→ PROBLEM TO WORK ON
Repeat the whole listing below precisely. Omit all pictures.

━━━ DATA BLOCK ━━━

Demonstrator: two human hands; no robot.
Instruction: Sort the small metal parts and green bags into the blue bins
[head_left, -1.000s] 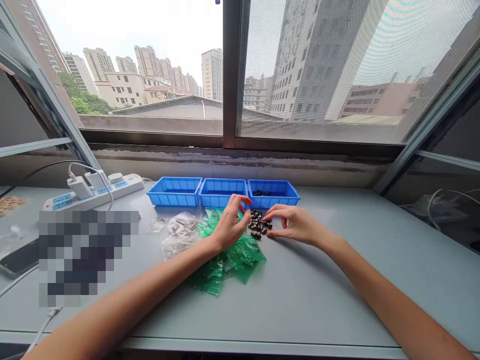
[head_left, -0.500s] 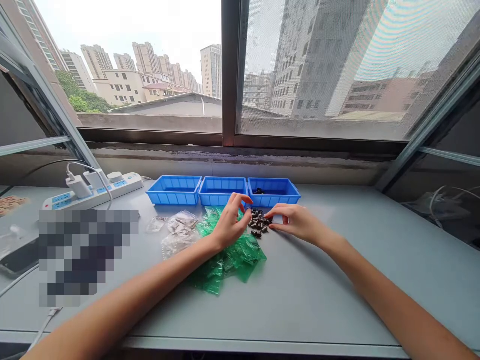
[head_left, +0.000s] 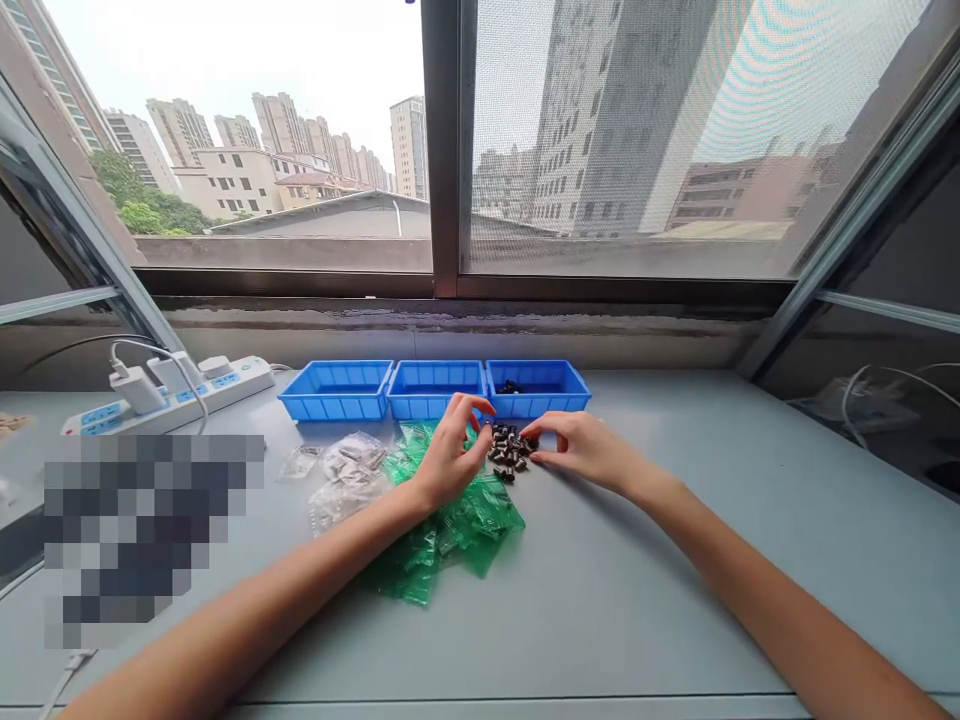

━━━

→ EXERCISE RESULT
Demonstrator: two human hands; no robot.
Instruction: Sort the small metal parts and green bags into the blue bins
[head_left, -1.000s] 
[head_left, -0.500s] 
[head_left, +0.000s] 

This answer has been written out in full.